スイート・ビター・スイート | ナノ
駅の近くの公園、まだそれほど遅い時間ではないけれど私たち以外には誰もいなかった。ベンチに腰掛け、先程自動販売機で買ったミルクティーのプルタブを開ける。
甘いにおいが冷たい空気に充満する。けれど甘いはずのミルクティーは少しだけ切ない味がした。
case.73
「この怪我、さ…」
精市くんがゆっくりと話始める。私は一言も聞き漏らさないよう、しっかりと精市くんの方を向いて続く言葉を待った。
「仁王にやられたんだ」
「…仁王、くん…?」
「うん。多分美桜も話そうとしてくれてたよね?ずっと何か言いたそうにしてたから…」
「…え?」
「でも、全部仁王に聞いた」
「…っ 、」
精市くんの透き通った声が私の鼓膜を震わせる。全部、聞いた?思わず言葉を失った私は何も言うことが出来なかった。そんな私の状態をまるで見透かしているように、精市くんは言葉を続ける。
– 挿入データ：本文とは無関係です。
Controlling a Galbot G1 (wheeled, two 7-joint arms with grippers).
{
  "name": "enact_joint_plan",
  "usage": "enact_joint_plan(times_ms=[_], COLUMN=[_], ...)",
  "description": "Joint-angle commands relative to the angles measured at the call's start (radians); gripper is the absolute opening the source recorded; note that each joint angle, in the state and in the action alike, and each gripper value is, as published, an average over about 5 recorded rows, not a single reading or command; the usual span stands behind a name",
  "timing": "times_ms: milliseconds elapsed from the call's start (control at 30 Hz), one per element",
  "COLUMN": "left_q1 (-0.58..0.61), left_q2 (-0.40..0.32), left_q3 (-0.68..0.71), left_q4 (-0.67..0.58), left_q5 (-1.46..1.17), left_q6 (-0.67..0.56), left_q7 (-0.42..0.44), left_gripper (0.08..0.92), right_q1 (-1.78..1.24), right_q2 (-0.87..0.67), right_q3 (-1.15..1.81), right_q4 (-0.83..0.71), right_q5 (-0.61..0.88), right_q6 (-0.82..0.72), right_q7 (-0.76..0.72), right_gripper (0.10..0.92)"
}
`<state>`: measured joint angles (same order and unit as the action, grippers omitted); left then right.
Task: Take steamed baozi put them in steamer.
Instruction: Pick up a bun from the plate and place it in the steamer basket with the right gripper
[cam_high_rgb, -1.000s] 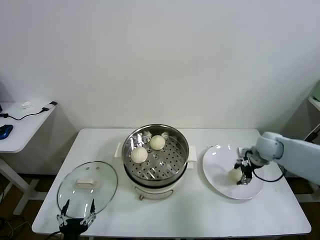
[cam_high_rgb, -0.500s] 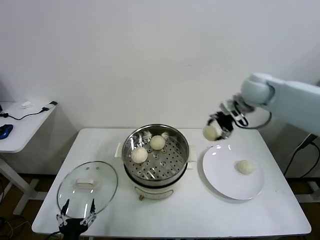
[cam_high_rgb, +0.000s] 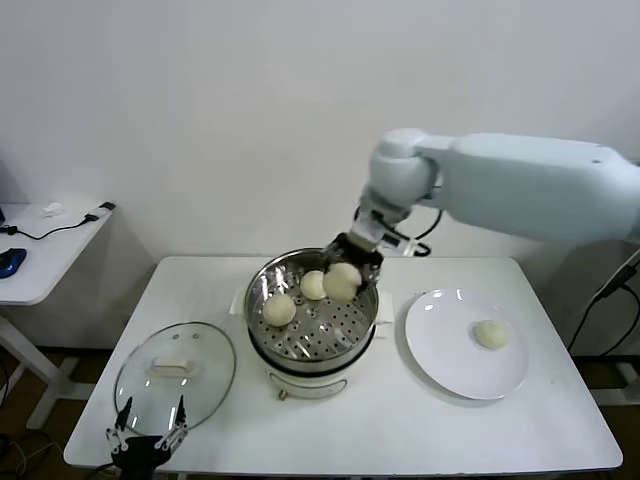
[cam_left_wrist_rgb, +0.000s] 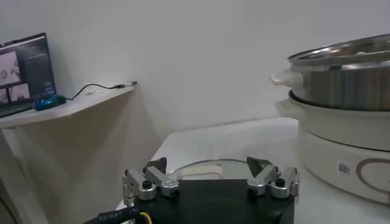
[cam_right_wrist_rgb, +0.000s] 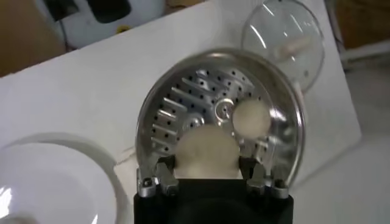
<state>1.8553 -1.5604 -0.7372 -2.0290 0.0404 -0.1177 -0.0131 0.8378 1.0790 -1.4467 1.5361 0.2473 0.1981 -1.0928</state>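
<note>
Steel steamer, bun held above its tray

Steel walls of the steamer (cam_high_rgb: 312, 318) ring a perforated tray where two steamed baozi sit, one nearer the robot's left (cam_high_rgb: 279, 309) and one toward the back (cam_high_rgb: 313, 285). The right claw (cam_high_rgb: 345, 272) hangs over the pot's right rear rim, clenched on a third bun (cam_high_rgb: 342, 281); in the right wrist view that bun (cam_right_wrist_rgb: 207, 152) fills the space between the fingers (cam_right_wrist_rgb: 162, 173), with the holed tray directly beneath. A fourth bun (cam_high_rgb: 489, 334) lies on the white plate (cam_high_rgb: 440, 355), which sits on the counter (cam_high_rgb: 400, 430) just to the right of the steamer. The glass lid (cam_high_rgb: 175, 372) rests flat on the counter to the steamer's left. The left claw (cam_high_rgb: 148, 428) stays low at the counter's near edge, beside the lid, its fingers (cam_left_wrist_rgb: 141, 184) spread apart and holding nothing
</note>
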Motion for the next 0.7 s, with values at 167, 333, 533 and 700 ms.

「仁王に好きだって言われたんだってね。あいつ昨日部活来てさ。いきなりそんなこと言い出すもんだから驚いたよ」
「仁王くん、が…?」
「うん。抑えられなくなったから、告白したって」
「…っ 」
「ムカついたから思わず殴った。ら、殴り返された。それで、この様だ」
そう言いながら、精市くんは自分の頬を指差して力なく笑う。
精市くんの言葉を聞いて、私は一体どう答えればいいのか分からなかった。本当に私の言いたいことが分かっていたなんて。まさか仁王くんから精市くんに直接話が伝わるなんて思っていなくて、正直混乱していた。私から話そうと思って考えていたことすら消え去ってしまったように、何も言葉が出てこなかった。
そんな私の目を見つめ、精市くんは言う。その表情は先程とはうって変わって、真剣なものだった。
「美桜」
「…っ、は、い」
「仁王は本気だって言った」
「…っ、」
「遊んでた理由も、そうなるに至った原因も、全部お前への気持ちだって」
「…う、ん」
思わず視界が滲む。精市くんの真剣な表情、そして鼓膜を震わす声。ここで泣いてしまったらきっと精市くんを困らせてしまうだろうから、必死に我慢をする。けれど次の瞬間私の身体は精市くんの両腕にすっぽりと包まれ、堪えていた涙が一気に溢れ落ちた。
「でも、俺は絶対に美桜を渡したくない」
「…っ、 !」
「仁王とは中学からの付き合いだし、信用出来ない部分もあるけど、大事な仲間だと思ってる」
「…っ、うん」
「だけど、それとこれとは話が違う。例え仁王が美桜を好きでも、絶対に渡さない。…渡したくない」
「…精市くん… っ」
精市くんの強い口調が胸に響く。思わず精市くんの制服をきゅっと握ると、私を抱き締める腕に力が入る。心地よい痛みだ。
そして私も精市くんの気持ちに答えようと、涙のせいで鼻声になってしまった変な声で、言葉を紡ぐ。
「精市くん…っ」
「…ん?」
「私、仁王くんと、ちゃんと話す…っ、このままじゃだめだってこと、分かってるから…」
「…うん」
「ちゃんと話して、そしたら……っ、精市くんのとこ、戻ってきてもいいですか…?」
「ん……、待ってる」
私の頭を優しく撫でる掌に、胸の奥の方がきゅっと軋む。
少しだけ残ったミルクティーはすっかり冷めてしまっていたけれど、先程とは違ってどこか甘ったるい味がした。